The work Amol Kisan Patil contributed to the Kamarado exhibition finds its basis in his long-term research project about Indian middle class life. Like most of the middle class people in India, Patil grew up in a chawl; the 4-5 story houses that were built in Mumbai to host workers in the 1900s. The living conditions in the chawls are extremely tough and the stories about them reveal that a middle class income in India does not protect people from living under precarious conditions, with large numbers of people in small rooms vested with parasites, no running water, and open gutters between the houses. The people who live here are for instance employed as office clerks. Each day the clerk’s offices are cleaned by sweepers and for this part of his research project, Patil decided to become a sweeper. On first sight, Sweep Walking – which, as a work of art is grounded in the tradition of Indian performance art – looks playful and much more cheerful than one would expect.
Kerstin Winking: Can you tell me something about how your experience as a sweeper informs your installation at the SMBA, Sweep Walking?
Amol Patil: I started this research into the situation of the sweepers in Mumbai almost one and a half years ago. First I had to go to the offices of the Mumbai Municipal Corporation and meet the managers of the sweepers, and I talked to them. But I also interviewed the workers about their situation. Then I started working with them. In the early mornings, I went to the buildings and offices with the sweepers, cleaned the spaces and collected dust. At six o’clock in the morning, I went there to work with them and that’s where I found the objects. The videos, which are part of the installation show my work with the sweepers. In the area where we work, people throw a lot of things on the street and there are open gutters. Because of the weird architecture, many people walk through garbage and dirty water.
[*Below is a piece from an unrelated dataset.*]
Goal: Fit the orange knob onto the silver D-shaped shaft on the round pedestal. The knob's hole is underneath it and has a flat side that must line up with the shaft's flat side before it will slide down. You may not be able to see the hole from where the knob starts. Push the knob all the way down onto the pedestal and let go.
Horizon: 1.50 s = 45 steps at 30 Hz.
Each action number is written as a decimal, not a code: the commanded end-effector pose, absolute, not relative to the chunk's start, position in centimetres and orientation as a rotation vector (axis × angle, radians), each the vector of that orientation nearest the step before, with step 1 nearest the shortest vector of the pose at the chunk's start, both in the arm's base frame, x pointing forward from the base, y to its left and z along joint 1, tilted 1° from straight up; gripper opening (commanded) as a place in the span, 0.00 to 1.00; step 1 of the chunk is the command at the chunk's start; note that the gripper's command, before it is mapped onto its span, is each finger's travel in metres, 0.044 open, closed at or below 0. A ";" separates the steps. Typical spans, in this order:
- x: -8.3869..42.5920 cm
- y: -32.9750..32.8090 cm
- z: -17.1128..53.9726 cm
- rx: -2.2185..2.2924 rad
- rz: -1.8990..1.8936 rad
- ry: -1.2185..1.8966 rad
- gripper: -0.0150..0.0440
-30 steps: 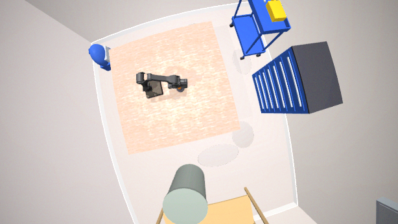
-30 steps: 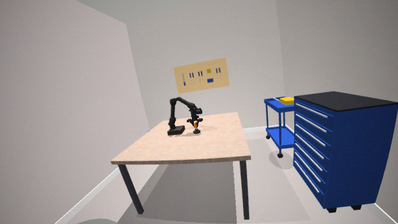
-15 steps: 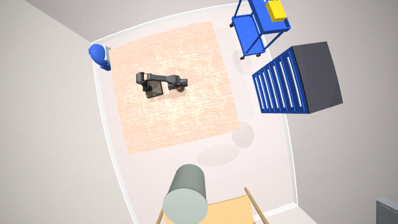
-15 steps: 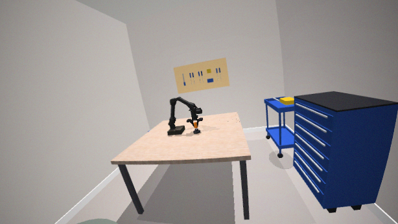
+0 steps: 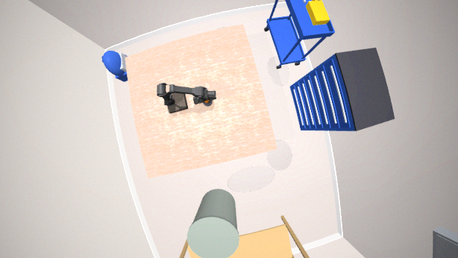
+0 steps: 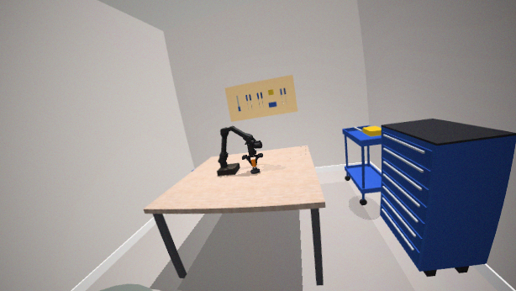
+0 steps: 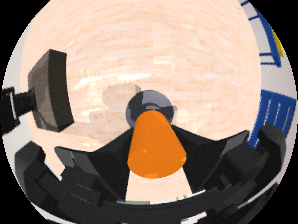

KW: The installation in SMBA consists of eight drawings, depicting objects that you found on your rounds through the office spaces, as well as of a couple of objects you found elsewhere, which you covered first with glue and then with the dust that you gathered on Mumbai’s streets. What were your selection criteria for the objects?
AP: The objects are collected randomly. I got many more. They are usable objects that I came across when I worked there. However, many objects are toys and that fascinates me, because people start working as sweepers at a very early age and they stop because they become ill of the work around 34 or 38, mostly because of the dust. Dust should have a warning sign like the one put on cigarette packages. It is very poisonous.
KW: Aren’t there unions that support a change in the working conditions?
AP: The unions are only looking for political power. There are five or six, but no one really supports the workers.
KW: Are artists in India living in similarly precarious situations? And another question I have, why are you so interested in the situation of these people?
AP: My family and friends have this background too. My grandfather was a poet, but also a sweeper. A good friend of mine is a sweeper too. I’m coming from a very low caste. My grandfather was a poetry singer and my father was a scriptwriter and actor.
KW: This is not your first work that relates to the legacy of your grandfather and father. When we first met in Bangalore, you told me about your recent solo exhibition and how it was related to your grandfather’s activities as a poetry singer and your father’s scripts.
AP: Basically, my practice is in conversation with the work of my grandfather and father. My grandfather was a Powada singer and he opposed the caste system and was critical against the British occupation of India. Powada singers used to travel and perform all over the country. When the British first heard my grandfather singing, they gave him a piece of land and even a mountain in Maharashtra. Then he got trouble surviving, because he could not earn enough money with his Powada anymore. He left the village and his wife and came to Mumbai where he worked as a sweeper, but he also performed Powada at Crawford Market, one of Mumbai’s most famous markets. My father’s work dealt with the experience of living in poverty. He wrote very political scripts for theatre plays. I use both their work as inspiration for instance for my video performance Asylum of Dead Objects (2013). I was six years old when my father died and I have never seen any of his plays performed, but I saw photographs and my mother and brother told me stories about them. Asylum of Dead Objects connects to Mahardi theatre, which always uses a painted background. The rooms and landscapes in which the scenes are set are always painted in grey scale against the background of which the actors play. My video has no characters. It shows an empty room in which I myself perform several dead objects like a table van, a pendulum clock, newspapers and five doors.
KW: What kind of role do the objects in Sweep Walking perform?
AP: Sweepers are not allowed into restaurants or bars, because people think of them as being dirty and smelly. In the white cube exhibition space the dusty objects perform the act of border crossing, an act that is denied to the sweepers. Actually, the little speaker connected to the MP3-player wasn’t found whilst cleaning, but bought on a flea market. It has the function to make my thoughts about the union a part of the installation. The unions are telling people to trust them, that they are fighting for the worker’s rights and promise to advocate the worker’s issues. But they don’t. In my installation, the speaker is producing an erroneous sound. Like the chatter of the unions, it is meaningless. In its entirety, Sweep Walking is in spirit connected to the work of my grandfather and father, an exclamation against the caste system.